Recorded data
= Beginning of Section =

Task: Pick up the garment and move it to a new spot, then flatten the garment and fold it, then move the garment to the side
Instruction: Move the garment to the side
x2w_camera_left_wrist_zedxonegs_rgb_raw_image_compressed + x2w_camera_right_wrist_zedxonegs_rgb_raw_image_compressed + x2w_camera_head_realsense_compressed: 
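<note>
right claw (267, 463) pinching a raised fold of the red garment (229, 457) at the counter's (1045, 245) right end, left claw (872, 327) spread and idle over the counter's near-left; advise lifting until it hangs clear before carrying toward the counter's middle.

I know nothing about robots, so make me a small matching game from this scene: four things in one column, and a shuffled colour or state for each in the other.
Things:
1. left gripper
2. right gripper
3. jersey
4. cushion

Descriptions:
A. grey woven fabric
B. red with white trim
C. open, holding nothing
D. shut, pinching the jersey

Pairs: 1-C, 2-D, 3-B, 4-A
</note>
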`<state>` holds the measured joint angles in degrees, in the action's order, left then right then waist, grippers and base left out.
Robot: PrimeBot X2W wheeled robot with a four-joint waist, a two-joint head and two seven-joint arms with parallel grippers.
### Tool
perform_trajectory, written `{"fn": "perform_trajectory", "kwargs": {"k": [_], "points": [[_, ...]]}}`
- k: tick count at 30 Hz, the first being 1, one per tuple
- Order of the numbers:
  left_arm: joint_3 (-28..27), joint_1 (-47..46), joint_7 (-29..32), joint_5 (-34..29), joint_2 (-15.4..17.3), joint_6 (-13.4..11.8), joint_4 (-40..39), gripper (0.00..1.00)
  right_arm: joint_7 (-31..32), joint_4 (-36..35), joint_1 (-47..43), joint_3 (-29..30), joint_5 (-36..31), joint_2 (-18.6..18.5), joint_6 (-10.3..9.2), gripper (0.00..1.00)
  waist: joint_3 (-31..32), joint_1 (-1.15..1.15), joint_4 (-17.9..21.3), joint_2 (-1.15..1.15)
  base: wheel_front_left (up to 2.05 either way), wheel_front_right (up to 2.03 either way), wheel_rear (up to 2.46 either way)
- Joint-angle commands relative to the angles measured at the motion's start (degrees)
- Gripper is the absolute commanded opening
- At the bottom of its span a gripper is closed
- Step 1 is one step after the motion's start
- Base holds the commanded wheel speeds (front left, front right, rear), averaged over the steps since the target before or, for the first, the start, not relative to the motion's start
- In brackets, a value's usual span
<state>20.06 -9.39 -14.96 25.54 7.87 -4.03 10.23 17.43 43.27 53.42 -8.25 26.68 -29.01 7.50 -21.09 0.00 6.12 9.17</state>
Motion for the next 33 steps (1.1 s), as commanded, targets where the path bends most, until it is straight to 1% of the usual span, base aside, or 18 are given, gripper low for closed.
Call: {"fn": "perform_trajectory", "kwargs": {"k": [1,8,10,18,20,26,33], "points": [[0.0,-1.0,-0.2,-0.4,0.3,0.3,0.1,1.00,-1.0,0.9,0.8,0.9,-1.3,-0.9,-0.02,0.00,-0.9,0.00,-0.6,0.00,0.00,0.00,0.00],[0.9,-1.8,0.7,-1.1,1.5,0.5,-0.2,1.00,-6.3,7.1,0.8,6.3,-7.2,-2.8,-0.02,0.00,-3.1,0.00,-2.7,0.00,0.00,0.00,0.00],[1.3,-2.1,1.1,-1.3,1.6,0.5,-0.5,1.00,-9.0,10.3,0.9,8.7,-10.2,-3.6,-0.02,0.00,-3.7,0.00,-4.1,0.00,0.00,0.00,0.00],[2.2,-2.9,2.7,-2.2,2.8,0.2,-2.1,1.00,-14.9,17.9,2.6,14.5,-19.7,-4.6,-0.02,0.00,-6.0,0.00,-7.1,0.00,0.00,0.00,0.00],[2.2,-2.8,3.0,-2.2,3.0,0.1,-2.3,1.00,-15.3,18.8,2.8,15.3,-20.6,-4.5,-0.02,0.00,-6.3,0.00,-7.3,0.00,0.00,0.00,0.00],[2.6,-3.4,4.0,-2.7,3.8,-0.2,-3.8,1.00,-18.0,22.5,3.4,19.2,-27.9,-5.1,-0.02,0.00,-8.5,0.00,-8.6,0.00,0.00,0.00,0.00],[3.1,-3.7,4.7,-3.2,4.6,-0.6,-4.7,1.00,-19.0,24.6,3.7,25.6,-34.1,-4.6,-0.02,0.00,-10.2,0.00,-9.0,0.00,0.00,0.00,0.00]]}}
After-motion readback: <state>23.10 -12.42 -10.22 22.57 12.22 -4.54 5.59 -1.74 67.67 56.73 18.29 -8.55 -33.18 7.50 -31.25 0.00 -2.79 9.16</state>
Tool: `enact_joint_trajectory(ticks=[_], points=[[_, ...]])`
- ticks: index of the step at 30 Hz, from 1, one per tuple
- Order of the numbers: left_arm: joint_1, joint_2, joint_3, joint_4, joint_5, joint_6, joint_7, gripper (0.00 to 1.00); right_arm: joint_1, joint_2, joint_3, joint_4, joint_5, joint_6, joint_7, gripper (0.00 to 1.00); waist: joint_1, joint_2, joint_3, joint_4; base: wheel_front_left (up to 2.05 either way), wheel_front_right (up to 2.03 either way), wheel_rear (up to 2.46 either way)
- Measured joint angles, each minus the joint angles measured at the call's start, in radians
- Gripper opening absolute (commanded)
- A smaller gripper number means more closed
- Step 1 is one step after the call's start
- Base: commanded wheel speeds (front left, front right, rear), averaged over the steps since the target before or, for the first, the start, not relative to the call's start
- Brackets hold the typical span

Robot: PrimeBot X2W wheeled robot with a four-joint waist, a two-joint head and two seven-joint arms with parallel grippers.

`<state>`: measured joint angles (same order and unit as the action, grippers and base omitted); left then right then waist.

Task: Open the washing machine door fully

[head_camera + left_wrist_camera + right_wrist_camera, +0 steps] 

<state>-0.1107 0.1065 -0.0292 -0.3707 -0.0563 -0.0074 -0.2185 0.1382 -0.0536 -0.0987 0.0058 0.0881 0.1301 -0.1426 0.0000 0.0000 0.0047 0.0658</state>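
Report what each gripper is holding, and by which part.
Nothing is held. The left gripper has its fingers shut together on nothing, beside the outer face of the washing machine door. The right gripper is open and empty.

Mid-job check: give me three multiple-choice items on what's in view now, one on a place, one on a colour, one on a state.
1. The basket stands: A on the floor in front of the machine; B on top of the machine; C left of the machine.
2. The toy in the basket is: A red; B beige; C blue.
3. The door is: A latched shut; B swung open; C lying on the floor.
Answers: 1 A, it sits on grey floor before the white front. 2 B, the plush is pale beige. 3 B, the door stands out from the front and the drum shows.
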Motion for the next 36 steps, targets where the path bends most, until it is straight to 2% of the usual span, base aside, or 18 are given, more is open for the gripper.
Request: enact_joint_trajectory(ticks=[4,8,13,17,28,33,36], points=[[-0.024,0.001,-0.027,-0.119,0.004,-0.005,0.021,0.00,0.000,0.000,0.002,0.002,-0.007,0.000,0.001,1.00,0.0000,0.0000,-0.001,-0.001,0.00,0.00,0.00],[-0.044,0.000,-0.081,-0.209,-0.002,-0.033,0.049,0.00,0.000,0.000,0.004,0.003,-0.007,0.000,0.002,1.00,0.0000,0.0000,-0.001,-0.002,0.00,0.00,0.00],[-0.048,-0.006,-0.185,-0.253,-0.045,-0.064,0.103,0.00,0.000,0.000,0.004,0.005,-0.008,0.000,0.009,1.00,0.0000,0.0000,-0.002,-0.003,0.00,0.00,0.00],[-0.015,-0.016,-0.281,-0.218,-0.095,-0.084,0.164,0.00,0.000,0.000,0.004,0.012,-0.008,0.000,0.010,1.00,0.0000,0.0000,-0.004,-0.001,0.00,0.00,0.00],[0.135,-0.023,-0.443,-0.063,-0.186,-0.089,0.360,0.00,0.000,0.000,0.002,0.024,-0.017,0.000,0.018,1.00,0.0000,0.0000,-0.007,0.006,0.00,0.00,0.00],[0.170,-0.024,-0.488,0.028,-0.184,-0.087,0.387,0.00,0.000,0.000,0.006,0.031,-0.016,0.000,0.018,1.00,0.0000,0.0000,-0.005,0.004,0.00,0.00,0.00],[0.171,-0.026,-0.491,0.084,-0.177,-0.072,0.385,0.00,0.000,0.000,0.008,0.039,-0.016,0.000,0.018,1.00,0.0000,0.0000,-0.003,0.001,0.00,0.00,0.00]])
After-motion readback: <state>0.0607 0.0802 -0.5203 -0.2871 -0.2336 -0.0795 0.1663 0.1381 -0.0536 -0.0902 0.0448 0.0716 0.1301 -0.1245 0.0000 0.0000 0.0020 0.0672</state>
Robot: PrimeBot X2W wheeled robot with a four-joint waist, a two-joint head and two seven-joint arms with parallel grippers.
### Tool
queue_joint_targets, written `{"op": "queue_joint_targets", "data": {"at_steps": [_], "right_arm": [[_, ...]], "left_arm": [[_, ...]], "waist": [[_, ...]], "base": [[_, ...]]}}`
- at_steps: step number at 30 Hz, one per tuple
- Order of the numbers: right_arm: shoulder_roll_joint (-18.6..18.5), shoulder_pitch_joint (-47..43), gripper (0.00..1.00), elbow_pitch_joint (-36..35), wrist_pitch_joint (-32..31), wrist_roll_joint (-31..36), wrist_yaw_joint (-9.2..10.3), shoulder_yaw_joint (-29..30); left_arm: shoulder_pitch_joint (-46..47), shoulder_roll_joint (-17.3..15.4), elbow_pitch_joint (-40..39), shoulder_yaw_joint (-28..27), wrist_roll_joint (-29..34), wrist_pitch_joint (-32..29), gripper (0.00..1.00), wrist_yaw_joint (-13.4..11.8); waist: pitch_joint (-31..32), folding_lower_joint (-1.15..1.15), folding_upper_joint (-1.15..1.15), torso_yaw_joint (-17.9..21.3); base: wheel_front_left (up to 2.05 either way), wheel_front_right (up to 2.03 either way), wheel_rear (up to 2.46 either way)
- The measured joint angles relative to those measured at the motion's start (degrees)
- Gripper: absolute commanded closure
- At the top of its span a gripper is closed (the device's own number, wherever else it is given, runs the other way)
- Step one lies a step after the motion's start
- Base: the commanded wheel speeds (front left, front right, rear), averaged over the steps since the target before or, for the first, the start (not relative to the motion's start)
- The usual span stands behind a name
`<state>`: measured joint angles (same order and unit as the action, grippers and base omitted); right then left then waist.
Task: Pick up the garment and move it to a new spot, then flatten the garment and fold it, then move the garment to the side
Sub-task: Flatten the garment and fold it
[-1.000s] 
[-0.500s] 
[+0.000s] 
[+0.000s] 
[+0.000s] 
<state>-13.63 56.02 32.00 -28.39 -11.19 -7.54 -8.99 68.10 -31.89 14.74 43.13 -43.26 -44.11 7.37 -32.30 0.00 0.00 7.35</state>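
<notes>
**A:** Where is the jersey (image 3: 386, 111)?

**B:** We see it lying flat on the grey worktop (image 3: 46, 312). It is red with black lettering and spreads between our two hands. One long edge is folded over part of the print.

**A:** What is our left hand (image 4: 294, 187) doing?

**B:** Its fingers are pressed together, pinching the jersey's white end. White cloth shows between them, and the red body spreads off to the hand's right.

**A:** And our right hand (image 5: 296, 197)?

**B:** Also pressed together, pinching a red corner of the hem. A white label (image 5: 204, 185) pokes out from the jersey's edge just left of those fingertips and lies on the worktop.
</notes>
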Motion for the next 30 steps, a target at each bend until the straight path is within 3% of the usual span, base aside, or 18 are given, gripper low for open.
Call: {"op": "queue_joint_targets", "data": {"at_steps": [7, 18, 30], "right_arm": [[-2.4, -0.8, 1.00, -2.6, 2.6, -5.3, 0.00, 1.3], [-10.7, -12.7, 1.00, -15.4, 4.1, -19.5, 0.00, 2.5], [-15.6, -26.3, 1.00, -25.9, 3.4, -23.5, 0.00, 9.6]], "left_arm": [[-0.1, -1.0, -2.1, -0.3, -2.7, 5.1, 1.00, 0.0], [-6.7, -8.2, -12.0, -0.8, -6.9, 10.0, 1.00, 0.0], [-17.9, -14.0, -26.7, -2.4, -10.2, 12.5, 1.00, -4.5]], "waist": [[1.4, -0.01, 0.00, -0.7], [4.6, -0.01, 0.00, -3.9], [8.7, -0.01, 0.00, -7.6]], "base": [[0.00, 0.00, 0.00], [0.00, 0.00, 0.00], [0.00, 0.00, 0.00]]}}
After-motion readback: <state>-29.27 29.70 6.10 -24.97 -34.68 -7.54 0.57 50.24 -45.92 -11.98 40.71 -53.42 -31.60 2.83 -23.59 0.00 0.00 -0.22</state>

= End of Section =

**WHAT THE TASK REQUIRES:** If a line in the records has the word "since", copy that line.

**RESULT OF THE TASK:**
- Base holds the commanded wheel speeds (front left, front right, rear), averaged over the steps since the target before or, for the first, the start, not relative to the motion's start
- Base: commanded wheel speeds (front left, front right, rear), averaged over the steps since the target before or, for the first, the start, not relative to the call's start
- Base: the commanded wheel speeds (front left, front right, rear), averaged over the steps since the target before or, for the first, the start (not relative to the motion's start)

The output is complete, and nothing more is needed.